*** Opening of Information provided ***
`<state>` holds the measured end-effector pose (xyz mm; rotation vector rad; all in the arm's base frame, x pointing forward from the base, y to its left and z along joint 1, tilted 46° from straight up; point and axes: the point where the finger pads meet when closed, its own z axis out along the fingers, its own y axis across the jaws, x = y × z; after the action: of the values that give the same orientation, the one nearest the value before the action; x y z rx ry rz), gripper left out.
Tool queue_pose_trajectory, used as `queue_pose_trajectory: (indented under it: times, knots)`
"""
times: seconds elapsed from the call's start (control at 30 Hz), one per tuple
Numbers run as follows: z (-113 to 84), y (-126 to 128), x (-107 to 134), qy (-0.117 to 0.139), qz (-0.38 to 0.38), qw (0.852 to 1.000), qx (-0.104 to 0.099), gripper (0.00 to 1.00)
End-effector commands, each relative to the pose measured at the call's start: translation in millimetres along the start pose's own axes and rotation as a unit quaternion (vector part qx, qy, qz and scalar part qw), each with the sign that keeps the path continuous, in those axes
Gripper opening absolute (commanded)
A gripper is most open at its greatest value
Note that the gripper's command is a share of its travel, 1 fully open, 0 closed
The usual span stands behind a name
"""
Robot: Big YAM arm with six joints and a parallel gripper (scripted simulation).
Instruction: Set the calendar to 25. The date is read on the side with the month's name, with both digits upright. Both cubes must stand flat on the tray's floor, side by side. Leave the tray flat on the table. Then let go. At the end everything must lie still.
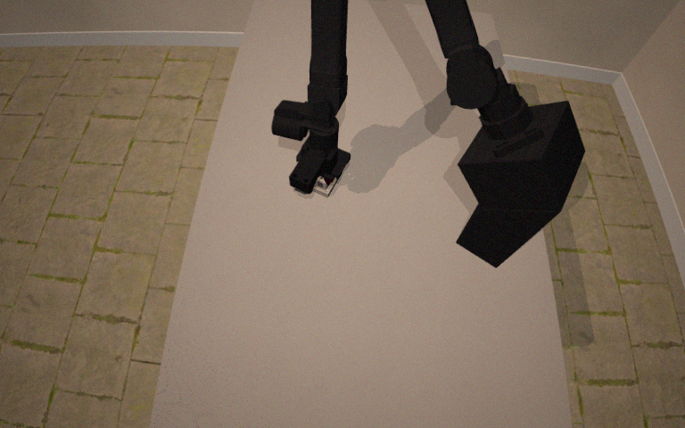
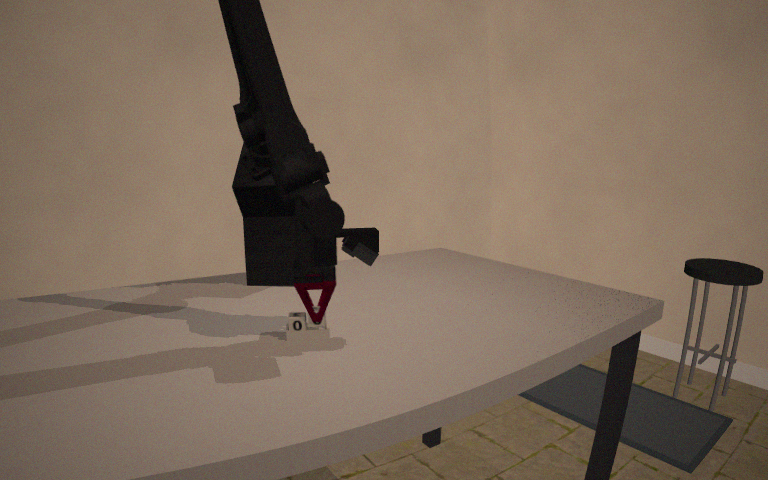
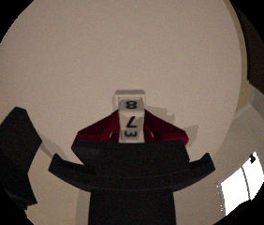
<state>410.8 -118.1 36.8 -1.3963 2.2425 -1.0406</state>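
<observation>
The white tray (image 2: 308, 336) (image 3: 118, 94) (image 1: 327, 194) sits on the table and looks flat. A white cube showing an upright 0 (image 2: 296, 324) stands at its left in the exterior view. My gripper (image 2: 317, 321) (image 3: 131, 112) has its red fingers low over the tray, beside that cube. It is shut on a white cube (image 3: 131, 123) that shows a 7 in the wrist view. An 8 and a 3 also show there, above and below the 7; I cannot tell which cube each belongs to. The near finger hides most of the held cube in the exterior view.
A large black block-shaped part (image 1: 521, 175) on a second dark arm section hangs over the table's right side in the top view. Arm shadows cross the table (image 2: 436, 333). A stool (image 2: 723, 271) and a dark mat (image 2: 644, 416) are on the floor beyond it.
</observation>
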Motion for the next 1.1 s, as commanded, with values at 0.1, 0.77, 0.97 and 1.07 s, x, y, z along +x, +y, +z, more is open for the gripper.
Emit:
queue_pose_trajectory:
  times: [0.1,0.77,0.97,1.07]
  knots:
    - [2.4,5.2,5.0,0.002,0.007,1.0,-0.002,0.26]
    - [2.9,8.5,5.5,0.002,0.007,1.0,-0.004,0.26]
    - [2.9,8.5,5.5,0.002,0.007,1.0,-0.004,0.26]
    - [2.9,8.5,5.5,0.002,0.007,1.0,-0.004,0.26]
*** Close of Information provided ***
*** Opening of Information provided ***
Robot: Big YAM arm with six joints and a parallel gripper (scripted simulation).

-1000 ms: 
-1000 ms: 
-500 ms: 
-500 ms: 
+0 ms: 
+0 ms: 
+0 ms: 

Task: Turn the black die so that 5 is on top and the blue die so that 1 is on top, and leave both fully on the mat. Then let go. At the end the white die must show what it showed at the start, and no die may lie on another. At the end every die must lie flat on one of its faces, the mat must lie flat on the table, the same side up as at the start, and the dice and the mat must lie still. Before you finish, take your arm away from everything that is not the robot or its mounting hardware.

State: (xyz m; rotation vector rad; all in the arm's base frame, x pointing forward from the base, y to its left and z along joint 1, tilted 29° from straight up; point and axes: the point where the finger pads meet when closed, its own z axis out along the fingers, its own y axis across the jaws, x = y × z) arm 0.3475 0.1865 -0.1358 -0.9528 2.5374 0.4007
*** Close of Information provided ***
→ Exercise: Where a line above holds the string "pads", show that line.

→ Result:
`<state>` holds the measured end-effector pose (xyz mm; rotation vector rad; all in the arm's base frame, x pointing forward from the base, y to its left and z along joint 1, tilted 46° from straight up; point and axes: the point where the finger pads meet when closed, its own z axis out along the fingers, its own y axis across the jaws, x = y × z; after the action: of the values that give the same orientation, the one nearest the value before the action; x y z rx ry rz), gripper left out.
State: (xyz m; rotation vector rad; all in the arm's base frame, x pointing forward from the base, y to its left and z along joint 1, tilted 29° from straight up; point and axes: the point where the finger pads meet when closed, its own z axis out along the fingers, its own y axis across the jaws, x = y × z) arm 0.3475 0.1865 -0.1358 -0.9528 2.5374 0.4007

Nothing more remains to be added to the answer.